Knowing the sex of the baby has always been one of the great unknowns of pregnancy . Many methods have been popularly used to find out the sex of the baby. Here we expose the scientific means to find out.

Formerly it was one of the most wonderful mysteries of the gestational process, since there were not enough methods to find out in advance what the sex of the new being would be. As science advanced , prenatal diagnostic techniques also advanced , offering future parents the possibility of knowing the sex of their baby.

Baby’s gender: will it be a boy or a girl?

It is not our intention to give a complete and exhaustive class in embryology (the science that is in charge of the study and development of the embryo, from its inception to the total formation of the being), but rather to offer an exhaustive exposition of those aspects that couples are really interested in and are not aware of. . It should be clear that the determination of sex in the male or female sense is acquired at the time of fertilization , depending solely on the presence of the Y chromosome in the sperm .

Every human contains 46 chromosomes in its cells. Chromosomes contain all the information of an individual in a compressed way but only 2 of the 46 chromosomes will be responsible for determining the sex of the individual. At the time of fertilization, the ovum or primordial female cell, which has a 23 X chromosomal endowment, will unite with the male sperm, which may be 23 X or 23 Y. The union of the two will give us two possibilities: a embryo 46 XX or 46 XY. If the embryo is 46 XX , it will be genetically a female individual, and if it is a 46 XY embryo , it will be a genetically male embryo.

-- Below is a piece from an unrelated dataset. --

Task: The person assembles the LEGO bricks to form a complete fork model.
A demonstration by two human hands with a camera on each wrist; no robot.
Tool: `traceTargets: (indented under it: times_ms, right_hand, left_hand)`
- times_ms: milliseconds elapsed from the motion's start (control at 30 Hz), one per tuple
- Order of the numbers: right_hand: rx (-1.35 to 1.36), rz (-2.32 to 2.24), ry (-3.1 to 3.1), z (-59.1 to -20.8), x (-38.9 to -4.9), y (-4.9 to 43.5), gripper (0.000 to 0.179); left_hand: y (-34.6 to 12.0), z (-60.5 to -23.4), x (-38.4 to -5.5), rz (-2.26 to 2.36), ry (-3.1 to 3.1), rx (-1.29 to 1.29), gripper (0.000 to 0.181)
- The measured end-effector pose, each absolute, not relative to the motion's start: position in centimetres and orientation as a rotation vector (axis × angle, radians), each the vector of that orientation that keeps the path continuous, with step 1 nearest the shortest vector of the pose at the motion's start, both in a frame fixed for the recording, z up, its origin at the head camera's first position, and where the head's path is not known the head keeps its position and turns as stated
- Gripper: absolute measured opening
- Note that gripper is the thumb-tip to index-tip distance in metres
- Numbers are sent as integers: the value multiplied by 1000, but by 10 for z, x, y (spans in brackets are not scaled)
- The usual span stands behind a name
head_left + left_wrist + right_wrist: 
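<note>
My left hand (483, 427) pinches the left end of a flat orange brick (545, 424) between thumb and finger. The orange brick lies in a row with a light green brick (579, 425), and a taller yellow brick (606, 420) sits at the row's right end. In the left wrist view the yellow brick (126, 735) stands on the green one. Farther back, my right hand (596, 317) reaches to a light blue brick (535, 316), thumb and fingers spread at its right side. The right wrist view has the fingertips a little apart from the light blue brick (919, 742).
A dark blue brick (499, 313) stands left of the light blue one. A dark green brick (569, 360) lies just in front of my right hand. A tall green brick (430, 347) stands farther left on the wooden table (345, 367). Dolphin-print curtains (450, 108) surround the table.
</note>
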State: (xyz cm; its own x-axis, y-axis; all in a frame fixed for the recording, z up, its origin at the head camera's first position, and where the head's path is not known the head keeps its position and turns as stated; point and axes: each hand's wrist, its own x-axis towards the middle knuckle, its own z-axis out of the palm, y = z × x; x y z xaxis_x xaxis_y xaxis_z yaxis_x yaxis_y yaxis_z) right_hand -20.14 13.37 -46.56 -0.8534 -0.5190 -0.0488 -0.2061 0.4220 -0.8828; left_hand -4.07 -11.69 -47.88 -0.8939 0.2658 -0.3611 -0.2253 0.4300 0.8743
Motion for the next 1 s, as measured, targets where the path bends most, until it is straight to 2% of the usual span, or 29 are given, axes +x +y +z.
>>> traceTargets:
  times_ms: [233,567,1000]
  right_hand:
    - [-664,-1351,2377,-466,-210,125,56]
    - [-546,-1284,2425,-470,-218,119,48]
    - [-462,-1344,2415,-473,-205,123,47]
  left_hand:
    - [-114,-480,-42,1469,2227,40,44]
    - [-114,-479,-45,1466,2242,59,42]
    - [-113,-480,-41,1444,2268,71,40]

Apart from the genetic potential of the embryo, sex will also be influenced by the hormonal environment , which will take care of the external appearance or phenotype of the fetus. As an example, we have alterations such as the Morris Syndrome with which we will have an individual with the appearance of a woman, but if we look at his chromosomes we will see with surprise that he has 46 XY, that is, genetically he is a male but he is female in appearance.

Techniques to know the sex of the baby

There are two very different ways to find out the sex: thanks to invasive techniques and thanks to non-invasive techniques.

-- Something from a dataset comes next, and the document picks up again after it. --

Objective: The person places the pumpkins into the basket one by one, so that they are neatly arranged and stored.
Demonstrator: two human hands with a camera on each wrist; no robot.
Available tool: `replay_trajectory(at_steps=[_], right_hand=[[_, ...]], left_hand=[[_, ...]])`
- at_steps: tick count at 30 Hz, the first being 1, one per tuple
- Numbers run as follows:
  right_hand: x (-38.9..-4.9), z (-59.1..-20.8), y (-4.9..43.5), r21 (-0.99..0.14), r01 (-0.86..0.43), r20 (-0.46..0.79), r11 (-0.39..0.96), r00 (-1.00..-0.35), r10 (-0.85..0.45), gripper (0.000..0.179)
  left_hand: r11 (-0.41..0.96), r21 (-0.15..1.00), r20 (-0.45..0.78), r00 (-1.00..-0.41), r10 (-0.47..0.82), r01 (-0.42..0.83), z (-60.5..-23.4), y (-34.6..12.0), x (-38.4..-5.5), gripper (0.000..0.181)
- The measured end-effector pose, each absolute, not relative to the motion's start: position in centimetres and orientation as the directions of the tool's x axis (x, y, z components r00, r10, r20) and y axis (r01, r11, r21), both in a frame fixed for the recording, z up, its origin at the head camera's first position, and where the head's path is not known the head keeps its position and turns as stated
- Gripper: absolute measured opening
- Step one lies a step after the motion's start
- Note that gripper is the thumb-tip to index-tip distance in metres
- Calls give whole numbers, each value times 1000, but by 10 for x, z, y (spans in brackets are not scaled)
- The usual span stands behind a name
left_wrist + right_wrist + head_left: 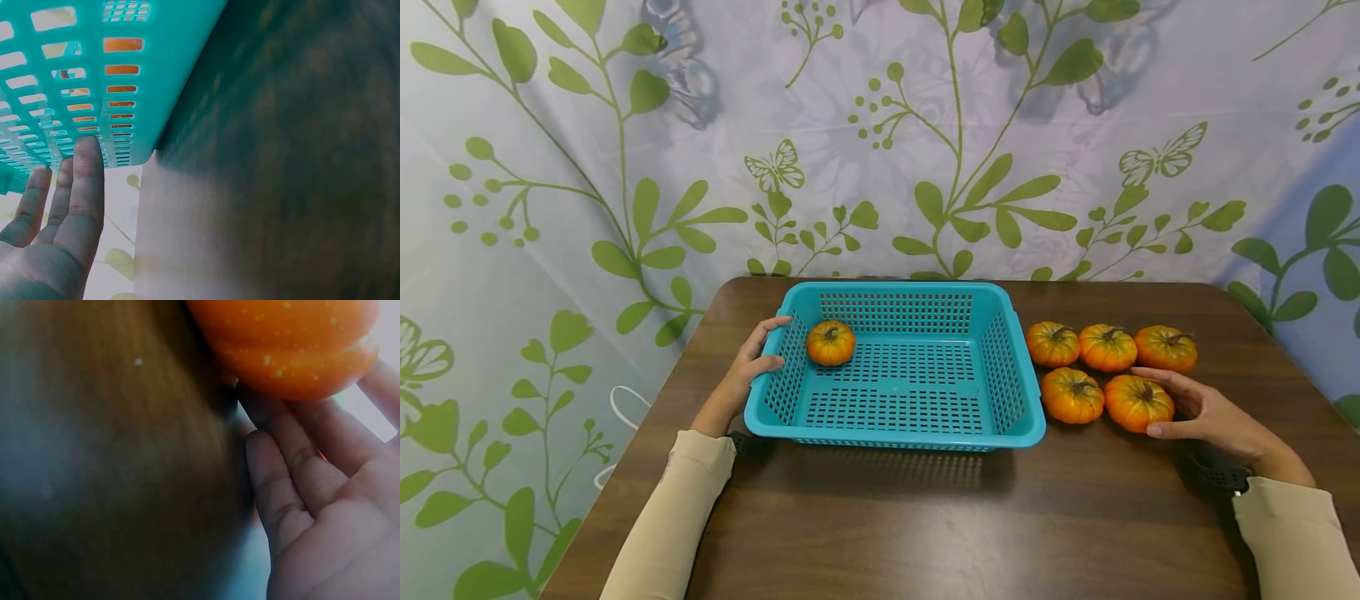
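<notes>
A turquoise plastic basket (895, 437) with slotted walls stands on the table, one small orange pumpkin (831, 343) inside at its left end. My left hand (747, 367) rests against the basket's left side, fingers fairly straight; in the left wrist view, fingers (87, 181) touch the outer wall. To the right of the basket, several more small pumpkins sit in two rows. My right hand (1213, 421) holds the front-right pumpkin (1138, 403), thumb on the near side and fingers round the far side. The right wrist view shows that pumpkin's underside above the curled fingers (306, 456).
The brown wooden table (925, 533) ends at a cloth backdrop (820, 125) printed with leaves and butterflies. Other pumpkins (1072, 396) lie close beside the held one, near the basket's right wall. A white cable (625, 400) hangs past the table's left edge.
</notes>
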State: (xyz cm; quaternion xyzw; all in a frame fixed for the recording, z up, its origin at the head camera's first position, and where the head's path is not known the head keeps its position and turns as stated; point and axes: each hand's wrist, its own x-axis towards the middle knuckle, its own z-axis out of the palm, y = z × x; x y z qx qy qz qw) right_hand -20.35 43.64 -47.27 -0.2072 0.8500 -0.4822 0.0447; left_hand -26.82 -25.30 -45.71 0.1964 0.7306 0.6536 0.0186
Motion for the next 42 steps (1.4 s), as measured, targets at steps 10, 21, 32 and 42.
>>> replay_trajectory(at_steps=[10,21,32,42], right_hand=[[-203,-471,436,-811,-291,94,508,-921,-378,77],[-205,-463,434,-821,-286,98,494,-923,-371,72],[-203,-454,431,-826,-299,118,477,-920,-373,73],[-200,-443,428,-818,-308,125,486,-920,-371,76]], left_hand=[[77,965,216,-927,307,250,-458,-253,-270,70],[63,965,226,-928,296,255,-458,-254,-269,67],[76,964,221,-930,294,253,-458,-253,-268,68],[69,965,222,-928,300,253,-458,-252,-268,69]])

The earliest invasive technique that we currently have is the chorionic biopsy , which consists of taking a small sample of the placenta through the neck or through the belly under ultrasound control. This technique can be performed from the 9th week of pregnancy and is intended for couples who have a high genetic risk of having an altered embryo.

Another invasive technique is amniocentesis, which is performed at 15 weeks of gestation and is the  prenatal diagnostic technique par excellence. With this technique we will have the diagnosis of sex with certainty but it is not done for this. This  invasive technique  is offered to those patients who have a higher risk than the general population of having a fetus with chromosomal alterations (the most frequent are Down syndrome, which is associated with three chromosomes 21; Edwards syndrome, which is associated with associated with three chromosomes 18; Patau Syndrome, associated with three chromosomes 13) and consists of taking a little amniotic fluid from the patient under ultrasound control with a long and fine needle, and after cultivating some cells, the chromosomes will be studied.

At 14 weeks of gestation, thanks to a non-invasive technique such as ultrasound, we can determine the sex of the fetus with certain guarantees. In any case, nowadays, except on rare occasions, such as the study of certain sex-related diseases (hemophilia, etc.), it is not justified to carry out an invasive technique to know the sex of the fetus, since ultrasound, A technique that does not cause any harm to the mother or the fetus, it is capable of informing about sex correctly on most occasions.